« Omitted Variable Bias: A Quick Primer | Main | A Preview of Henderson v. United States »

Thursday, February 19, 2015

Crime, Incarceration, and Crack

In my first post on the new Brennan Center report on prison’s impact on incarceration, I examined its problematic treatment of endogeneity bias. Today I want to look at how it addresses another tricky empirical morass, namely omitted variable bias.*

To the report’s credit, the authors think through a long list of possible causal factors. In the end, they come up with fourteen:

1. Increased incarceration

2. Increased policing

3. Death penalty

4. Concealed-carry laws

5. Unemployment

6. Growth in income

7. Inflation

8. Consumer confidence

9. Decreased alcohol consumption

10. Aging population

11. Decreased crack use

12. Legalized abortion

13. Decreased lead in gasoline

14. Introduction of CompStat

That’s a pretty long list.

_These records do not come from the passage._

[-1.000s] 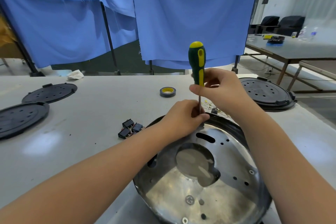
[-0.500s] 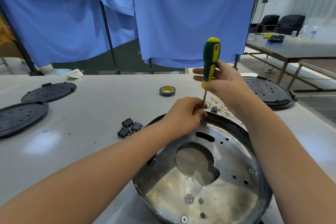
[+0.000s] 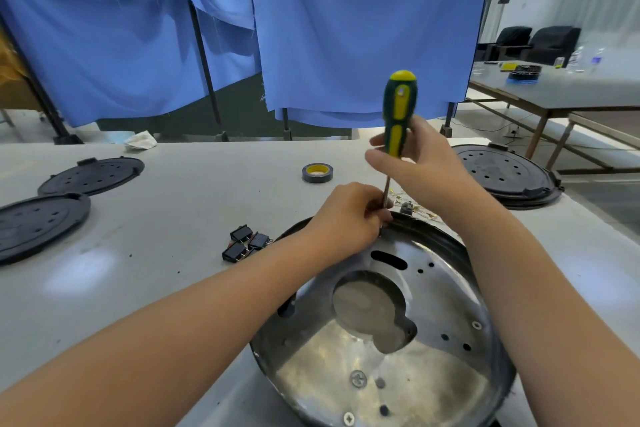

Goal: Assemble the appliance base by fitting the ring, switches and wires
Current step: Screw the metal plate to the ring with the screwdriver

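A round shiny metal base (image 3: 450,305) with a dark rim lies on the table in front of me. My right hand (image 3: 426,163) grips the green and yellow handle of a screwdriver (image 3: 398,114), which stands almost upright over the base's far rim. My left hand (image 3: 349,215) has its fingers curled round the lower shaft at the rim, hiding the tip. Three black switches (image 3: 246,246) lie in a cluster left of the base. Thin wires with a small part (image 3: 412,208) lie just beyond the rim.
A roll of dark tape (image 3: 317,173) with a yellow core sits further back. Two black perforated discs (image 3: 45,218) lie at the left, another black disc (image 3: 505,177) at the right. Blue curtains hang behind the table; a second table stands far right.
The screwdriver handle has swung back from a rightward lean to nearly upright, my right hand shifting with it. My left hand stays at the rim.
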`<action>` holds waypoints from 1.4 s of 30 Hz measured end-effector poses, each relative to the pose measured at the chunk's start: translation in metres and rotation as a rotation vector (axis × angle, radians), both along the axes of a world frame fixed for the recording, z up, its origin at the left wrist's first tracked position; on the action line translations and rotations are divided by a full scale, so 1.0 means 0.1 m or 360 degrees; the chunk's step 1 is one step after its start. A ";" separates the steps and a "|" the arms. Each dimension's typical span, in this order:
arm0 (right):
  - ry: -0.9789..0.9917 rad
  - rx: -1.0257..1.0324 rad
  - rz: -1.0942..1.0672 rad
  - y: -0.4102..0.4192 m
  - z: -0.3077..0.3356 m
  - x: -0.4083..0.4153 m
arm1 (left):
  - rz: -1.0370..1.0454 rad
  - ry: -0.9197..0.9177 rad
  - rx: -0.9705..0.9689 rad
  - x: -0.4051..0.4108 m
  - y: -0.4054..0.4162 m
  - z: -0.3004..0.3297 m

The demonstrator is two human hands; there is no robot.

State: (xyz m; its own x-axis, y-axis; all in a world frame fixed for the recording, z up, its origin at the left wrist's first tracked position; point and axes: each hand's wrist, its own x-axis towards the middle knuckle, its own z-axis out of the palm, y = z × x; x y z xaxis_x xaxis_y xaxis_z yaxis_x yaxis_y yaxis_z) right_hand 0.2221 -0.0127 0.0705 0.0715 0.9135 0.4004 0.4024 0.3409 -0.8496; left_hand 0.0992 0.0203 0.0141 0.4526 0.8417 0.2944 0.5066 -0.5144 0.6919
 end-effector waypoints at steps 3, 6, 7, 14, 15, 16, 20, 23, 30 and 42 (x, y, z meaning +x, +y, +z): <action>0.0144 0.0005 0.0186 0.02 0.01 0.01 | -0.0045 -0.0067 -0.0152 -0.02 0.02 -0.01; 0.0079 0.0083 0.0128 0.03 0.01 0.04 | -0.0070 -0.0088 -0.0246 -0.02 0.04 -0.01; 0.0040 0.0100 0.0065 0.04 0.00 0.05 | -0.0083 -0.0085 -0.0261 -0.03 0.04 -0.01; -0.0125 0.0061 -0.0172 0.07 -0.06 0.07 | -0.0039 -0.0042 -0.0281 -0.08 0.01 0.09; -0.0113 0.0047 -0.0201 0.08 -0.06 0.08 | -0.0017 -0.0075 -0.0334 -0.11 0.01 0.12; -0.0135 0.0052 -0.0253 0.09 -0.05 0.09 | 0.0001 -0.0134 -0.0399 -0.14 0.01 0.14; -0.0353 0.0088 -0.0472 0.08 -0.07 0.12 | 0.0016 -0.0121 -0.0610 -0.28 0.01 0.18; -0.0414 0.0101 -0.0557 0.07 -0.08 0.12 | -0.0070 0.0075 -0.0578 -0.31 -0.01 0.18; -0.0381 0.0248 -0.0658 0.04 -0.05 0.09 | -0.0071 0.0250 -0.0392 -0.38 -0.07 0.20; -0.0188 0.0323 -0.0739 0.00 0.07 0.13 | -0.0093 0.0313 -0.0326 -0.40 -0.10 0.25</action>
State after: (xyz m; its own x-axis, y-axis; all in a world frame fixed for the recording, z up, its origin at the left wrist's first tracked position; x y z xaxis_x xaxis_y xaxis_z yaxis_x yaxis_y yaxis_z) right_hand 0.2355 -0.0129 0.0773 0.3944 0.6993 0.5961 0.6395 0.2569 -0.7246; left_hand 0.0595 0.0104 0.0387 0.5339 0.8452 0.0227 0.6150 -0.4066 0.6756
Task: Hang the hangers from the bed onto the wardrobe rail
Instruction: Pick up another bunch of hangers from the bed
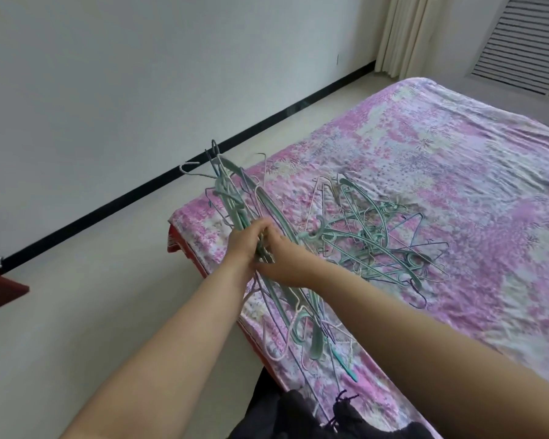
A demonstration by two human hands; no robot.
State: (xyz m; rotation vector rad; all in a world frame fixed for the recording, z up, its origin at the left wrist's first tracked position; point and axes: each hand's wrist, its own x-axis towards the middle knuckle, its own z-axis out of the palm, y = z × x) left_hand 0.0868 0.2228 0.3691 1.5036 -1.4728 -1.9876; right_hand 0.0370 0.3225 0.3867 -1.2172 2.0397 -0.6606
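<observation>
A bundle of teal, white and purple hangers [235, 198] is lifted above the near left corner of the bed [457, 172], its ends sticking out far and near. My left hand [246, 243] grips the bundle at its middle. My right hand [282, 261] closes on the same bundle just beside it, fingers wrapped around the hanger necks. A loose tangled pile of hangers [371, 236] lies on the pink floral bedspread to the right of my hands. No wardrobe rail is in view.
Pale floor [108, 280] runs between the bed and the white wall with a black skirting. A dark red furniture corner [0, 289] juts in at the left edge. Curtains [406, 33] and a slatted vent hang at the far right. Dark clothing lies at the bottom.
</observation>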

There are other factors that should be included, and I’ll look at that OVB problem in a future post. Here, I just want to consider the OVB problems with the variables they listed.

Because while they assembled this long list, only only eight of these made it into their state-level analyses. Their major regressions dropped inflation, consumer confidence, decreased crack use, abortion, decreased lead, and CompStat.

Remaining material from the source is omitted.